- [DIRECTIONS] Each entry should be restated word for word, with all pictures left out.

- [DATA FOR REVIEW]

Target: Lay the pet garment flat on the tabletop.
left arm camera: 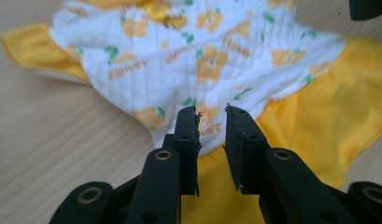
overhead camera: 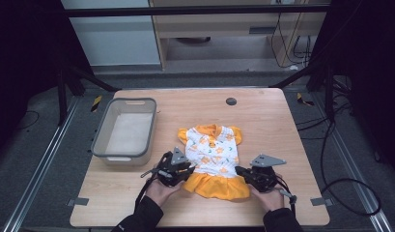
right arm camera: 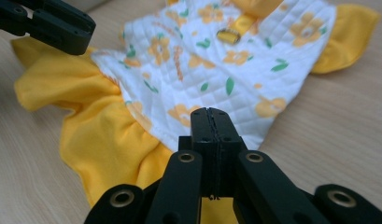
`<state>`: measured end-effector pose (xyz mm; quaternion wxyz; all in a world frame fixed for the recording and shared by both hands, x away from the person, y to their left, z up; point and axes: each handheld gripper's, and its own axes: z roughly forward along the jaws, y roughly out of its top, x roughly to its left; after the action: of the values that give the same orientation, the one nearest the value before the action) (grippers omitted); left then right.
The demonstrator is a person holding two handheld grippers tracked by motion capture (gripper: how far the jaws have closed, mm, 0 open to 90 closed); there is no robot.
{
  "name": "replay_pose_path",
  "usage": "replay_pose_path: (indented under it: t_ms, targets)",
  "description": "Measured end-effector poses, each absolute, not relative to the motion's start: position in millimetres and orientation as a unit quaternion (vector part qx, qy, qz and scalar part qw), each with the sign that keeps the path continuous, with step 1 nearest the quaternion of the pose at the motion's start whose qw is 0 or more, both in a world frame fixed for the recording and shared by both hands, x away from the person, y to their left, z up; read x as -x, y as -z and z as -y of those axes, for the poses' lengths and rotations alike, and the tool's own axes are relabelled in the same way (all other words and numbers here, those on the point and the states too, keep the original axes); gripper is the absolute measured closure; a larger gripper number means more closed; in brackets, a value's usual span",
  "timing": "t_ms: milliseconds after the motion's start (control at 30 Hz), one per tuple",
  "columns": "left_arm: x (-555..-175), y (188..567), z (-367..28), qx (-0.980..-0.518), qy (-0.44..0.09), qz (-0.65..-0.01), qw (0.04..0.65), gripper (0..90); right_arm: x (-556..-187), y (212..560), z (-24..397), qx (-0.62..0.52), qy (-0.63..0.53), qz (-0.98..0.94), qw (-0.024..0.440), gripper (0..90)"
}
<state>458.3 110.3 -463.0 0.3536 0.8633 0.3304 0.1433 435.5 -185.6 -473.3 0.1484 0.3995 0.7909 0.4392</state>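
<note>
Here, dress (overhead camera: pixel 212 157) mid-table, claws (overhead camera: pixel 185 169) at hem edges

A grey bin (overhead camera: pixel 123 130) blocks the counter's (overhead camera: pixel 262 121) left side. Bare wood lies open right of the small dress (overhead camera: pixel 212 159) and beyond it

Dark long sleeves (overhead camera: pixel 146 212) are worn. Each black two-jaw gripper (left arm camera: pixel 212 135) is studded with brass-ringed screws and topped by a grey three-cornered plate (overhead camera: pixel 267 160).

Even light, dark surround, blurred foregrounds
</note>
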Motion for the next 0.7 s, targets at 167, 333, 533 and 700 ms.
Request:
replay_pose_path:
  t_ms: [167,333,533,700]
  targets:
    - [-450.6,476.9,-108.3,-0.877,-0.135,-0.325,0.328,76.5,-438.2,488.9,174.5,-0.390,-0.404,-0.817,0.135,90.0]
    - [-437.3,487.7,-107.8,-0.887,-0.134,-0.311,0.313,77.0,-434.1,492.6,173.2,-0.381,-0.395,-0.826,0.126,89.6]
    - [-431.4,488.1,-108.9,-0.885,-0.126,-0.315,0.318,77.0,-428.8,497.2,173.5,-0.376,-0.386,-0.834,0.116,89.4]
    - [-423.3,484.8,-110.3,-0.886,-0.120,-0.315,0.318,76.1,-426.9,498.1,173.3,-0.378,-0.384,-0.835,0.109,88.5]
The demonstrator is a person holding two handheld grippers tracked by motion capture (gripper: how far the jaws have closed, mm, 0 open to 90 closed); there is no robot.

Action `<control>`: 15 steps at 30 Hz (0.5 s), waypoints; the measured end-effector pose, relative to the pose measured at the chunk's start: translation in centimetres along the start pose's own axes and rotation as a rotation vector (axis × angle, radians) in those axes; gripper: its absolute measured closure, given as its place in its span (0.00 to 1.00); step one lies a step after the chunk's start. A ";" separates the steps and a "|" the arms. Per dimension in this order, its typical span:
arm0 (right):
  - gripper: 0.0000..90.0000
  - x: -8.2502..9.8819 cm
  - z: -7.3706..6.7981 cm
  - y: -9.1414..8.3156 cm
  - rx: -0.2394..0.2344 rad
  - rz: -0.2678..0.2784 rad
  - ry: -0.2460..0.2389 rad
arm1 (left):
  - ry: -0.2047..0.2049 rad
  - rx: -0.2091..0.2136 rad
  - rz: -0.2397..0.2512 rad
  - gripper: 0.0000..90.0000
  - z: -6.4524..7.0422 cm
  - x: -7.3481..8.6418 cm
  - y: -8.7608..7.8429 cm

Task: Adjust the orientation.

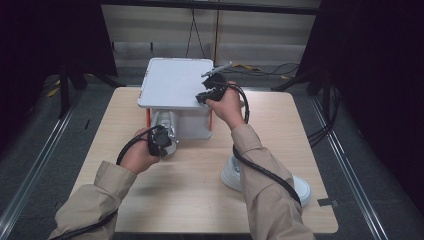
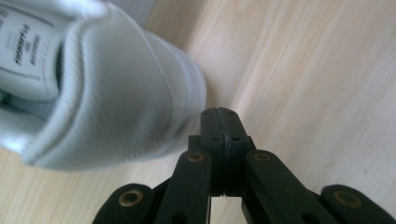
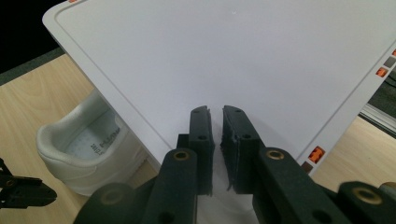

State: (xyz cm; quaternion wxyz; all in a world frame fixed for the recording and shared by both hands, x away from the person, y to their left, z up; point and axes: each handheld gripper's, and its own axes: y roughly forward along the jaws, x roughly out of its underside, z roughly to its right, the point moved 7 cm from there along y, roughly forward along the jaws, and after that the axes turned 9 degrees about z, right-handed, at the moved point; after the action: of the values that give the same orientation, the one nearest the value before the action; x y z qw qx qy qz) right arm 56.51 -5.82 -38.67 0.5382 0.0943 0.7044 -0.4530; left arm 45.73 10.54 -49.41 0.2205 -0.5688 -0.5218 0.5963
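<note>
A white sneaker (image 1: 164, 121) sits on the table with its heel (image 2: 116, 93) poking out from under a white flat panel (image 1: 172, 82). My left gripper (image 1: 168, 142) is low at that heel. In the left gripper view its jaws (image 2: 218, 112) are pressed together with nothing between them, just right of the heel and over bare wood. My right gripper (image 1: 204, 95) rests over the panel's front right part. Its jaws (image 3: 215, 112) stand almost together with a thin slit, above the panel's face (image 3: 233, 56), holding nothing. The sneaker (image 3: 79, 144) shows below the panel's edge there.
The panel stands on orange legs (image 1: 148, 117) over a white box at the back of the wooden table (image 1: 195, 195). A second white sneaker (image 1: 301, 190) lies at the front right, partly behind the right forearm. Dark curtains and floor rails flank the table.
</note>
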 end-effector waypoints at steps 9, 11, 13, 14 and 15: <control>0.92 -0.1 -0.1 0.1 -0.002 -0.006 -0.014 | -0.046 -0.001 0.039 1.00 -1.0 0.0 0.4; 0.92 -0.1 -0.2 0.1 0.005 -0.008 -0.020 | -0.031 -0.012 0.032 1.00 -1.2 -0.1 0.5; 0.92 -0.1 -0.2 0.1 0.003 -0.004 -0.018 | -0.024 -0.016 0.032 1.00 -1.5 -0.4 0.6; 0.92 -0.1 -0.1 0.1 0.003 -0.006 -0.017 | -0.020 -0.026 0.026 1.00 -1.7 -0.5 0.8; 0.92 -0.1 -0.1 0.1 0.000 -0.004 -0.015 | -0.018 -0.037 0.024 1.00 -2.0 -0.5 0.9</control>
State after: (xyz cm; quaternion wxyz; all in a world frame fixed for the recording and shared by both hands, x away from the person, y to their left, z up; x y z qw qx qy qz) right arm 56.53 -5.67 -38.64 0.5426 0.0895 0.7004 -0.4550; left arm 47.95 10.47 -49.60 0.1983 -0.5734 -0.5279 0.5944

- [EXPECTED OUTPUT]
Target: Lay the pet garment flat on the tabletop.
left arm camera: 
overhead camera: 
right arm camera: 
`<state>`: measured end-effector pose (xyz mm; quaternion wxyz; all in a world frame fixed for the recording and shared by both hands, x away from the person, y to their left, z up; point and axes: each handheld gripper's, and its own axes: z roughly forward along the jaws, y roughly out of its top, x roughly to its left; after the action: of the values that give the same orientation, the one nearest the value before the action) (grippers omitted); left then right.
The demonstrator is a person holding two handheld grippers tracked by motion capture (gripper: how far the jaws have closed, mm, 0 open to 90 closed); there is no robot.
{
  "name": "replay_pose_path",
  "usage": "replay_pose_path: (indented under it: t_ms, targets)",
  "description": "Measured end-effector poses, each absolute, not relative to the motion's start: position in millimetres and orientation as a unit quaternion (vector part qx, qy, qz and scalar part qw), each with the sign that keeps the path continuous, with step 1 nearest the quaternion of the pose at the motion's start whose qw is 0 or more, both in a world frame fixed for the recording and shared by both hands, x away from the person, y to their left, z up; read x as -x, y as -z and z as -y of those axes, for the poses' lengths and rotations alike, and the tool's own axes are relabelled in the same way (all other words and numbers here, those on the point and the states too, keep the original axes); gripper is the absolute measured closure; a larger gripper number means more closed; in brackets, a value's usual span",
  "timing": "t_ms: milliseconds after the motion's start (control at 30 Hz), one per tuple",
  "columns": "left_arm: x (-555..-175), y (188..567), z (-367..28), qx (-0.980..-0.518), qy (-0.44..0.09), qz (-0.65..-0.01), qw (0.04..0.65), gripper (0..90); right_arm: x (-556..-187), y (212..560), z (-24..397), qx (-0.62..0.52), qy (-0.63..0.53), qz (-0.98..0.94), qw (-0.024..0.440), gripper (0..90)"
}
<state>458.3 110.3 -463.0 0.3536 0.8633 0.3304 0.1433 435.5 -185.6 -473.3 0.1484 0.3995 0.7909 0.4392</state>
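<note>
Here, dress (overhead camera: pixel 212 157) mid-table, claws (overhead camera: pixel 185 169) at hem edges

A grey bin (overhead camera: pixel 123 130) blocks the counter's (overhead camera: pixel 262 121) left side. Bare wood lies open right of the small dress (overhead camera: pixel 212 159) and beyond it

Dark long sleeves (overhead camera: pixel 146 212) are worn. Each black two-jaw gripper (left arm camera: pixel 212 135) is studded with brass-ringed screws and topped by a grey three-cornered plate (overhead camera: pixel 267 160).

Even light, dark surround, blurred foregrounds
</note>
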Motion for the next 0.7 s, targets at 167, 333, 533 and 700 ms.
Request:
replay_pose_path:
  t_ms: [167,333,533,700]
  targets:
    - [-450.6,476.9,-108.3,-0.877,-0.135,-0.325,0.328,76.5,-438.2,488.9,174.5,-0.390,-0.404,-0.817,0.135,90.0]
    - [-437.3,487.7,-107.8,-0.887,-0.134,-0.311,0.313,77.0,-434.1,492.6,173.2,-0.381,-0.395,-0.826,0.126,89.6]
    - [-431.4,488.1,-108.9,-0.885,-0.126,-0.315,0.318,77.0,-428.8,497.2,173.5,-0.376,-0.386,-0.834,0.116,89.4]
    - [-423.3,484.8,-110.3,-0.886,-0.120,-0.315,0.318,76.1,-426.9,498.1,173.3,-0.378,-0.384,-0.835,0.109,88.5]
The demonstrator is a person holding two handheld grippers tracked by motion capture (gripper: how far the jaws have closed, mm, 0 open to 90 closed); there is no robot.

Action `<control>`: 15 steps at 30 Hz (0.5 s), waypoints; the measured end-effector pose, relative to the pose measured at the chunk's start: translation in centimetres along the start pose's own axes and rotation as a rotation vector (axis × angle, radians) in those axes; gripper: its absolute measured closure, given as its place in its span (0.00 to 1.00); step one lies a step after the chunk's start. A ";" separates the steps and a "|" the arms. Per dimension in this order, its typical span:
arm0 (right):
  - gripper: 0.0000..90.0000
  - x: -8.2502..9.8819 cm
  - z: -7.3706..6.7981 cm
  - y: -9.1414..8.3156 cm
  - rx: -0.2394..0.2344 rad
  - rz: -0.2678..0.2784 rad
  - ry: -0.2460..0.2389 rad
arm1 (left):
  - ry: -0.2047..0.2049 rad
  - rx: -0.2091..0.2136 rad
  - rz: -0.2397..0.2512 rad
  - gripper: 0.0000..90.0000
  - z: -6.4524..7.0422 cm
  - x: -7.3481..8.6418 cm
  - y: -8.7608..7.8429 cm

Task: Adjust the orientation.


State: (xyz cm; quaternion wxyz; all in a world frame fixed for the recording and shared by both hands, x away from the person, y to their left, z up; point and axes: each handheld gripper's, and its own axes: y roughly forward along the jaws, x roughly out of its underside, z roughly to its right, the point moved 7 cm from there along y, roughly forward along the jaws, and after that the axes turned 9 degrees about z, right-handed, at the moved point; after the action: of the values that give the same orientation, the one nearest the value before the action; x y z qw qx qy qz) right arm 56.51 -5.82 -38.67 0.5382 0.0943 0.7044 -0.4530; left arm 45.73 10.54 -49.41 0.2205 -0.5688 -0.5218 0.5963
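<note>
A white sneaker (image 1: 164, 121) sits on the table with its heel (image 2: 116, 93) poking out from under a white flat panel (image 1: 172, 82). My left gripper (image 1: 168, 142) is low at that heel. In the left gripper view its jaws (image 2: 218, 112) are pressed together with nothing between them, just right of the heel and over bare wood. My right gripper (image 1: 204, 95) rests over the panel's front right part. Its jaws (image 3: 215, 112) stand almost together with a thin slit, above the panel's face (image 3: 233, 56), holding nothing. The sneaker (image 3: 79, 144) shows below the panel's edge there.
The panel stands on orange legs (image 1: 148, 117) over a white box at the back of the wooden table (image 1: 195, 195). A second white sneaker (image 1: 301, 190) lies at the front right, partly behind the right forearm. Dark curtains and floor rails flank the table.
</note>
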 end-effector waypoints at steps 9, 11, 13, 14 and 15: <control>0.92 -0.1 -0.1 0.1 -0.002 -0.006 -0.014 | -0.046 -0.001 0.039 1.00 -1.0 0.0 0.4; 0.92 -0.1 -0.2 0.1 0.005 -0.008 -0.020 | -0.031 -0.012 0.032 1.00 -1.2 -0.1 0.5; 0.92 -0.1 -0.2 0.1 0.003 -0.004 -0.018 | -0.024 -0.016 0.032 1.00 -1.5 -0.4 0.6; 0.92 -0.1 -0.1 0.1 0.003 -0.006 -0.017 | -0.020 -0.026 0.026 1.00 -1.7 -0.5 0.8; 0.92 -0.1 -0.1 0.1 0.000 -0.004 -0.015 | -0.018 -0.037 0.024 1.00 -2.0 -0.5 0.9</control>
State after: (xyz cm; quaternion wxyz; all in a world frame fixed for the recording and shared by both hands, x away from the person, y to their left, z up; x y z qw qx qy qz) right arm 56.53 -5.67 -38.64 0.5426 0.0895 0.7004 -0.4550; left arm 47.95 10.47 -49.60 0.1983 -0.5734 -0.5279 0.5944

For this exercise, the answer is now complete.